The planned ultimatum by disgruntled MPs could fizzle out – or it could catch fire.

Shortly after Boris Johnson left university, he wrote a short essay on the art of winning election to the Oxford Union. One of the bits of advice he gave was never to trust anyone else's numbers: "I knew one hack who claimed to control 50 votes. I doubt he controlled five."

It's a useful rule of thumb in real politics, too. So when Grant Shapps, outed in the Times as the man behind the plot to oust Theresa May, tells the BBC he has collected the names of "more than two-dozen, perhaps up to 30", it's safe to assume that the actual number is closer to two-dozen than 30. In any case, he is short of the 48 names needed to clear the 15 per cent threshold for a vote of no confidence in May as Conservative leader.

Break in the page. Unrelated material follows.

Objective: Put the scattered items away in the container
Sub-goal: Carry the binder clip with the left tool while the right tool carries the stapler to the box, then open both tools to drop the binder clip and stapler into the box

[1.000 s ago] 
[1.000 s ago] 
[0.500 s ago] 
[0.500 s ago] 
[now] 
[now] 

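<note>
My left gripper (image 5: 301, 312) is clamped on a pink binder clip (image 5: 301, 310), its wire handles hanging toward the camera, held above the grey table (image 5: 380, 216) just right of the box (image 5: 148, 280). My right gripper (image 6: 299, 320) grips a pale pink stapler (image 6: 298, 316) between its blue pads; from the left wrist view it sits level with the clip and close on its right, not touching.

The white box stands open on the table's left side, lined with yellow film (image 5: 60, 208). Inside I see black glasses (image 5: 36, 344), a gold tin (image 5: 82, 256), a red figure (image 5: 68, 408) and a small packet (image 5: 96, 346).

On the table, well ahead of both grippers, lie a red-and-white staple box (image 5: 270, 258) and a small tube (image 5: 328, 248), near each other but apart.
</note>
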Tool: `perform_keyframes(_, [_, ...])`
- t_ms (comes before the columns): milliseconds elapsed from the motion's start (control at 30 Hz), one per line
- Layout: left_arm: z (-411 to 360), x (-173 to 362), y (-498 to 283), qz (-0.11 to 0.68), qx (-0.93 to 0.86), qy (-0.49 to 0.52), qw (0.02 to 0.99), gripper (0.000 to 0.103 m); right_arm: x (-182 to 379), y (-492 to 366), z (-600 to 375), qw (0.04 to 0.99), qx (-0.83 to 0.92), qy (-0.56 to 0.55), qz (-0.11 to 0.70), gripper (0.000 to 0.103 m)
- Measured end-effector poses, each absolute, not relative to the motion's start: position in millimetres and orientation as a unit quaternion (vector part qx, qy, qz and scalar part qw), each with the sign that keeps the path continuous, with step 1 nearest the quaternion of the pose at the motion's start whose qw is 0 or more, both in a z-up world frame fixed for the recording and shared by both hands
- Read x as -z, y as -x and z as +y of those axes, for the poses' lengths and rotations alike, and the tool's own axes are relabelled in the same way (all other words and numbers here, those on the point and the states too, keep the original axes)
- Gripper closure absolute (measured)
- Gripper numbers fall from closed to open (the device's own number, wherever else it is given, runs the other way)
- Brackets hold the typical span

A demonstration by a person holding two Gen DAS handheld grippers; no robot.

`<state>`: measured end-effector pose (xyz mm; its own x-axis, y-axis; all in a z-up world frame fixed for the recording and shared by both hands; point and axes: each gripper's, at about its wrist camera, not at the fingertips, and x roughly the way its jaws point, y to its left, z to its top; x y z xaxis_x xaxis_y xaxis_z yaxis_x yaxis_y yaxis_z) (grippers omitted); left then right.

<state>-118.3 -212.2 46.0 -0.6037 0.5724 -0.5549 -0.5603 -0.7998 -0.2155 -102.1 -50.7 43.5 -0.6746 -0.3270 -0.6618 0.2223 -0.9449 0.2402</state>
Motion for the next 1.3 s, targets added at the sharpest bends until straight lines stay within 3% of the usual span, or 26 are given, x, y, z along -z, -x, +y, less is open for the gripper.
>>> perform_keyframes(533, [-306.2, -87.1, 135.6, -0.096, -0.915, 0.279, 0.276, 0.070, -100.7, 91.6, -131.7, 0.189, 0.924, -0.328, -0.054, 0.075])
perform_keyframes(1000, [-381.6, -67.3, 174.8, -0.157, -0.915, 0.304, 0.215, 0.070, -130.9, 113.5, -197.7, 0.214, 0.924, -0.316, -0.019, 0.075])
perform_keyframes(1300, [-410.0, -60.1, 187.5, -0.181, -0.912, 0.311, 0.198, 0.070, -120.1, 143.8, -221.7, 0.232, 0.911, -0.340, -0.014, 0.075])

Many of the rebel MPs believe that the Tory whips are the ones who leaked Shapps' name to the Times, in order to smoke him out. The gamble is that in revealing that he doesn't have 48 MPs yet it encourages some of the already dissenting to quietly return to the fold – but the risk is that it means those on the fence decide it's now or never.

Which of these possibilities will happen is anyone's guess. It could be that the planned Monday ultimatum by disgruntled MPs fizzles out, and it could be that it catches fire. A lot hinges on what happens over the weekend, not only in Conservative WhatsApp groups, but on the Sunday shows and crucially the reaction to the PM in the country.

In my New Statesman column, I wrote about the fragile equilibrium at the heart of the Conservative Party. That balance was tilted a little by Theresa May's lacklustre speech. A bad poll or headline in the Sunday papers could yet tip it up entirely. 

Stephen Bush is special correspondent at the New Statesman and the PSA's Journalist of the Year. His daily briefing, Morning Call, provides a quick and essential guide to domestic and global politics.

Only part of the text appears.